__WORK REQUIRED__: Retrieve each line that contains the word "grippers" from the entries below.

TASK DATA section start

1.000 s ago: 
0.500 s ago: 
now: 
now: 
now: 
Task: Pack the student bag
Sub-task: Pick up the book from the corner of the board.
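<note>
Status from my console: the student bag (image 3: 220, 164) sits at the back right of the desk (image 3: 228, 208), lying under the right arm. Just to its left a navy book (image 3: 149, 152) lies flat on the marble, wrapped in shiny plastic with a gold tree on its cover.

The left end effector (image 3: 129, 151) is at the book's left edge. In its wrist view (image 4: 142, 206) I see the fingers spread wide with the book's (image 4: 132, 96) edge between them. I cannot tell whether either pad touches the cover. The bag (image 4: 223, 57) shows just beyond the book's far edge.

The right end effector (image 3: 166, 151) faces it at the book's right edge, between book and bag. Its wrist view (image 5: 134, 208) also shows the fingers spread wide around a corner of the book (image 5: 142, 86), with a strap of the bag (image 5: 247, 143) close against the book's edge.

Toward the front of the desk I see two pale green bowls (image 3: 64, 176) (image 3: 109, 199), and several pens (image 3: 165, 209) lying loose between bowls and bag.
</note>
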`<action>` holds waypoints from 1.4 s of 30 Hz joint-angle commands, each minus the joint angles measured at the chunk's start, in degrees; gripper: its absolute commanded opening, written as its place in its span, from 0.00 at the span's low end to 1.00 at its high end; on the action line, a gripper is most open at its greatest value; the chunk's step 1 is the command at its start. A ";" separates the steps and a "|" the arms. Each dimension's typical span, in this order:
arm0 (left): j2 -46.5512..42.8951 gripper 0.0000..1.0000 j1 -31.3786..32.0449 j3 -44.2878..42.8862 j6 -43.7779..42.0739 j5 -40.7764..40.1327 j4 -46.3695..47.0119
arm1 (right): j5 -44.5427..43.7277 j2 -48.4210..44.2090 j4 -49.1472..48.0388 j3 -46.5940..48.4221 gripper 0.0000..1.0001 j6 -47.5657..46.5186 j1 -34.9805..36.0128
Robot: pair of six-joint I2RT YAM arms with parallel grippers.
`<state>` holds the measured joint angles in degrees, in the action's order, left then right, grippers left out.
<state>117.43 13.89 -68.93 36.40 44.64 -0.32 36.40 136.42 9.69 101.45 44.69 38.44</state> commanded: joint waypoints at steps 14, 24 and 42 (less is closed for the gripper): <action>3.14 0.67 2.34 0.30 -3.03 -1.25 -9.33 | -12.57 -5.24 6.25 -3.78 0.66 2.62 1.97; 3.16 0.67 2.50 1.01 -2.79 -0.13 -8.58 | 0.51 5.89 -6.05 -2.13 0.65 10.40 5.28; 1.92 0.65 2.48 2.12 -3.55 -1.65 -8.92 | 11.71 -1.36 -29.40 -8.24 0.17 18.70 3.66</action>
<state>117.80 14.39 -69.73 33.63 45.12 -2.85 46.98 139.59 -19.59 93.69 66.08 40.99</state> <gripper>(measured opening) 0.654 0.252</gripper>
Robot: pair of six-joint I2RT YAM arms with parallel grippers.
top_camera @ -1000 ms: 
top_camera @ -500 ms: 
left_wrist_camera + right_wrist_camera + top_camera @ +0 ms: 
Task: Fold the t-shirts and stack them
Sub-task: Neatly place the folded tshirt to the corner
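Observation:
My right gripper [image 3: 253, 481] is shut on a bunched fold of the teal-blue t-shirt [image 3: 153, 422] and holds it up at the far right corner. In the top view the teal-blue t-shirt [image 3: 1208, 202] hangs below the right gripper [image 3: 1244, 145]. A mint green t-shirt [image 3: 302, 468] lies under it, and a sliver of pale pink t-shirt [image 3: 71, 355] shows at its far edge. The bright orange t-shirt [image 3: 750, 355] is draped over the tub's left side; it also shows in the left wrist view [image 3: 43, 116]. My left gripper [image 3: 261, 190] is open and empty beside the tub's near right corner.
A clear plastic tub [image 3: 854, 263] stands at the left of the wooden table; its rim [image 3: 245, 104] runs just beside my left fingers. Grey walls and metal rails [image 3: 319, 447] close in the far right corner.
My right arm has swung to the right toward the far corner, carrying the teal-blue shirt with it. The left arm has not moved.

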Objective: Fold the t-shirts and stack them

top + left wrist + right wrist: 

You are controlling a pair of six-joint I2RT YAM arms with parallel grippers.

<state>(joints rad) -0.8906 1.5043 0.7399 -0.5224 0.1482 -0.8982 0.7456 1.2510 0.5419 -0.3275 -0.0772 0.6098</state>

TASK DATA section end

__ANSWER SECTION__:
Robot: pair of six-joint I2RT YAM arms with parallel grippers.
`<state>` holds the measured joint angles in degrees, in the action's order, left then right, grippers left out.
Robot: pair of six-joint I2RT YAM arms with parallel grippers.
You are controlling a pair of six-joint I2RT YAM arms with parallel grippers.

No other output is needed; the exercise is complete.